«En aquel tiempo, dijo Jesús a los discípulos una parábola: “¿Acaso puede un ciego guiar a otro ciego? ¿No caerán los dos en el hoyo? Un discípulo no es más que su maestro, si bien, cuando termine su aprendizaje, será como su maestro. ¿Por qué te fijas en la mota que tiene tu hermano en el ojo y no reparas en la viga que llevas en el tuyo? ¿Cómo puedes decirle a tu hermano: ‘Hermano, déjame que te saque la mota del ojo’, sin fijarte en la viga que llevas en el tuyo? ¡Hipócrita! Sácate primero la viga de tu ojo, y entonces verás claro para sacar la mota del ojo de tu hermano”». (Lc 6,39-42)
El texto evangélico que acabamos de leer me trae a la memoria el diálogo que, en su día, mantuvieron el profeta Natán y el rey David.
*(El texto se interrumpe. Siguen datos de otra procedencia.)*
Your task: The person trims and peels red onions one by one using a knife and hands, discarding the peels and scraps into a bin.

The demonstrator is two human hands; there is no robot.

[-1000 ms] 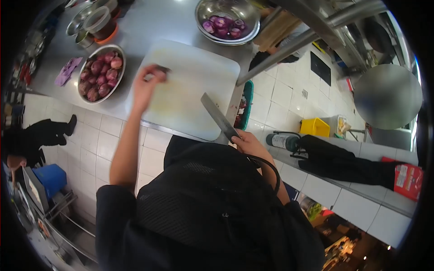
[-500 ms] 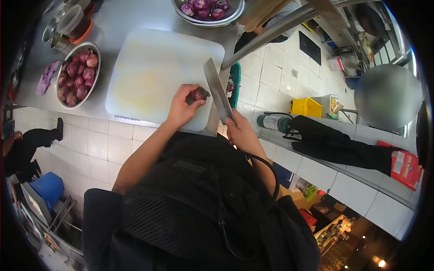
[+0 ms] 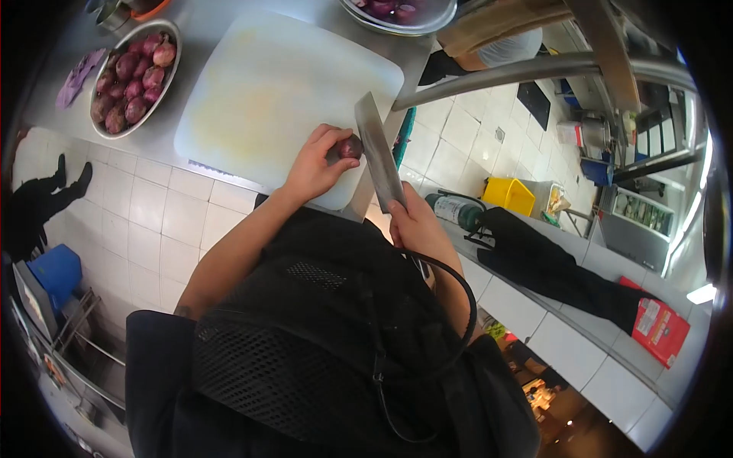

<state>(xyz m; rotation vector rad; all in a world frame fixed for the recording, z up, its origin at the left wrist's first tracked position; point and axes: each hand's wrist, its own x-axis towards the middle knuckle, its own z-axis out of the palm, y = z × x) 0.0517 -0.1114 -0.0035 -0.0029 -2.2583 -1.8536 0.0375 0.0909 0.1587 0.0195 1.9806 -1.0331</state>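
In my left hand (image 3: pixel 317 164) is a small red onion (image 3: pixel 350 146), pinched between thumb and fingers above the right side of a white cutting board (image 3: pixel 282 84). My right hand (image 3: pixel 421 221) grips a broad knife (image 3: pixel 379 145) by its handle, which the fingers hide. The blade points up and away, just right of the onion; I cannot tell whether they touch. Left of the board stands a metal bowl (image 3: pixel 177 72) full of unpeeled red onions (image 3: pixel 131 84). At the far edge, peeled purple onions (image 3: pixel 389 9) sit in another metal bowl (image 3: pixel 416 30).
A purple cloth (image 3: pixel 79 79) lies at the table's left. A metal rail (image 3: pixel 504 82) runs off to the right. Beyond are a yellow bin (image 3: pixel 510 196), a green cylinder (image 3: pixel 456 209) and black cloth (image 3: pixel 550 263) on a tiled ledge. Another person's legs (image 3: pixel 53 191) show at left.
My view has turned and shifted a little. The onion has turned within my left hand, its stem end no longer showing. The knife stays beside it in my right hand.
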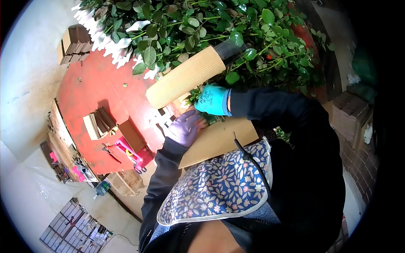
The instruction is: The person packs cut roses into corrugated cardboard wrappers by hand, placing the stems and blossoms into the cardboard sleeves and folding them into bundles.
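My right hand [212, 100], in a teal glove, curls around green leafy rose stems [195, 96]; much of its grip is hidden. Just left of it, my left hand [184, 128] wears a thin purple glove, with fingers stretched out against the bundle's pale flower heads [184, 103]. Below both hands, a sheet of corrugated cardboard [221, 139] lies against the patterned apron [219, 181]. Beyond them rests a rolled corrugated wrap [187, 76], with clear plastic film [231, 49] sticking out of its right end.
Many leafy roses [181, 31] with white-netted heads [105, 42] heap at the back of the red table [84, 88]. Folded cardboard pieces [99, 123], a pink tape dispenser [131, 154] and dark pliers [111, 153] lie leftward. Cardboard stacks [350, 109] stand at right.
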A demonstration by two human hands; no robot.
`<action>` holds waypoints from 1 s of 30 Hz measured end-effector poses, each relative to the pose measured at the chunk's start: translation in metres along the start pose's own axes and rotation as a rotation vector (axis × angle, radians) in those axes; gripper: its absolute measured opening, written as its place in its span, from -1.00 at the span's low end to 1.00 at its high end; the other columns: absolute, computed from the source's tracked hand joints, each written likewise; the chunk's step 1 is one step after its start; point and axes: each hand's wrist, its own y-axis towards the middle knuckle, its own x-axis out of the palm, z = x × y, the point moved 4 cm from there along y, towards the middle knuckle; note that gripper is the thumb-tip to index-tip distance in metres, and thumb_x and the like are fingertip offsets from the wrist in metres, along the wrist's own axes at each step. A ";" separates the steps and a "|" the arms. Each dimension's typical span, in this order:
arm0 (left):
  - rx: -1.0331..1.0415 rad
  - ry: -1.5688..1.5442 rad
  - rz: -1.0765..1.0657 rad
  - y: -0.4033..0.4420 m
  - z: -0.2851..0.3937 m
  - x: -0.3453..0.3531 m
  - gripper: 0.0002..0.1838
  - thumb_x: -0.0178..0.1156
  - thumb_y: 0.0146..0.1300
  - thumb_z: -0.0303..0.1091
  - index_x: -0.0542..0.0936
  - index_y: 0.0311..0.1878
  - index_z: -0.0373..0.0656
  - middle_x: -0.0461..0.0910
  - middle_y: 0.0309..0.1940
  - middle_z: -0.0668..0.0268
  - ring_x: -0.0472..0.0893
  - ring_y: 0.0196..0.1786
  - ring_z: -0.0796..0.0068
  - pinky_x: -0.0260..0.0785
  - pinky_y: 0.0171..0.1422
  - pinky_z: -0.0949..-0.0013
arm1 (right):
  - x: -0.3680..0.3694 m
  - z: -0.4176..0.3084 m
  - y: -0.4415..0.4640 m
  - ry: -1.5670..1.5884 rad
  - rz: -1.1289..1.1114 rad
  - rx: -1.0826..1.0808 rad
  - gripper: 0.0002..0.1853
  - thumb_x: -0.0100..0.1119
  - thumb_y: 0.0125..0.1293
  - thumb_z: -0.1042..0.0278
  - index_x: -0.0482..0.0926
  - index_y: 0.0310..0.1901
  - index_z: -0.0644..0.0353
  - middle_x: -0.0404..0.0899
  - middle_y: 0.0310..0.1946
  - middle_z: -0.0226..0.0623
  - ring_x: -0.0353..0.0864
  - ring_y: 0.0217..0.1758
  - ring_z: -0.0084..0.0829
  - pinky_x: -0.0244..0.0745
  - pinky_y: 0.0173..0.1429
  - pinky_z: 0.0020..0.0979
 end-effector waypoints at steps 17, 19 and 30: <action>-0.023 0.107 0.079 -0.002 0.006 -0.010 -0.54 0.28 0.13 -0.42 0.56 0.15 -0.09 0.50 0.18 -0.02 0.64 0.00 -0.07 0.55 0.05 0.13 | 0.004 0.007 0.006 -0.020 0.240 0.103 -0.78 0.01 0.29 0.26 0.58 -0.20 0.18 0.64 -0.46 -0.19 0.67 -0.39 -0.18 0.51 -0.25 -0.20; -0.073 0.157 0.061 -0.005 0.000 -0.006 -0.53 0.29 0.14 -0.35 0.55 0.17 -0.02 0.46 0.22 -0.03 0.65 -0.03 -0.09 0.57 -0.02 0.08 | 0.003 0.005 0.004 -0.012 0.239 0.090 -0.76 0.00 0.28 0.28 0.56 -0.15 0.24 0.64 -0.43 -0.19 0.67 -0.38 -0.19 0.52 -0.22 -0.22; -0.146 0.136 -0.091 -0.002 0.017 -0.017 -0.65 0.20 0.21 -0.20 0.59 0.08 0.05 0.39 0.28 0.00 0.69 -0.22 0.09 0.59 -0.18 0.16 | -0.184 -0.013 -0.001 0.371 0.425 -0.134 -0.81 0.15 0.25 0.25 0.58 -0.15 0.11 0.59 -0.43 -0.20 0.62 -0.37 -0.14 0.49 -0.28 -0.08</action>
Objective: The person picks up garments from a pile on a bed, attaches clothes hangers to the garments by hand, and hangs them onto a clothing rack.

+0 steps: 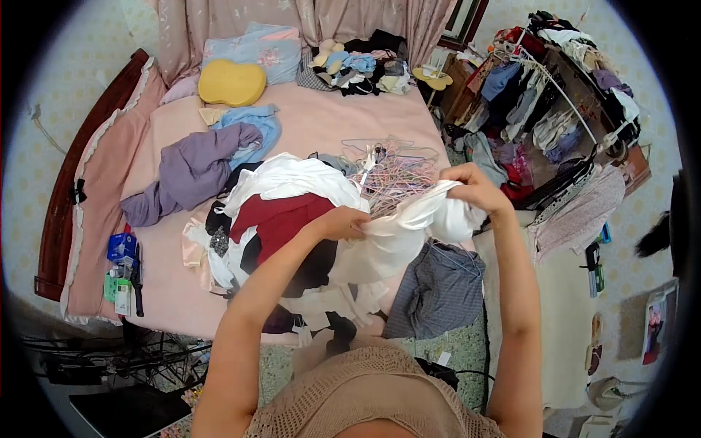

Recordemos que el profeta se presentó ante el rey para contarle un caso que había llegado a sus oídos y que presentamos en forma resumida. Había dos hombres en una ciudad, el uno era rico y el otro pobre. El rico tenía ovejas y bueyes en gran abundancia; el pobre no tenía más que una corderilla… Vino un visitante donde el hombre rico y, dándole pena tomar su ganado lanar y vacuno para dar de comer a aquel hombre llegado a su casa, tomó la ovejita del pobre y dio de comer al viajero… Apenas terminó el profeta de hablar, y como movido por un resorte, “David se encendió en gran cólera y dijo a Natán: ¡Vive Yahveh!, que merece la muerte el hombre que tal hizo”.
Lo que no sabía el rey a causa de “la viga que tenía en su ojo” es que Natán se estaba refiriendo a él, que se había apropiado de la mujer de Urías, uno de sus mejores generales, y para no dar mucho que hablar del asunto, propició su muerte. “¿Cómo es que miras la brizna que hay en el ojo de tu hermano y no reparas en la viga que hay en tu propio ojo?” (Lc 6,42). Ahí tenemos al rey de Israel buscando afanosamente poner remedio a tan terrible injusticia, sin reparar que él era el monstruo que había hecho tal cosa.
Aun así, hemos de decir que David supo humillarse, se dejó quitar la viga del ojo enfermo. Siendo el rey, con lo que esto suponía en lo que respecta a decidir impunemente acerca de la vida de sus súbditos, en este caso la de Natán, aceptó su denuncia, se dejó corregir y exclamó: “He pecado contra Dios” (2S 12,13).
En mayores o menores proporciones todos hemos sido alguna vez David. Prontos para “ayudar” a los demás a librarse de sus defectos que tanto nos incomodan, y qué tardos, qué sumamente tardos para reconocer los nuestros que, por supuesto y por si no habíamos caído en la cuenta, también incomodan a los demás, sobre todo a los que viven con nosotros.
La buena noticia frente a tanta debilidad es que tenemos el Evangelio a nuestra disposición. En él, no ya Natán sino el mismo Hijo de Dios viene a nuestro encuentro y, como quien dice, repite la misma historia: “Había dos hombres en una ciudad…” La cuestión es si nos dejaremos curar como se dejó David.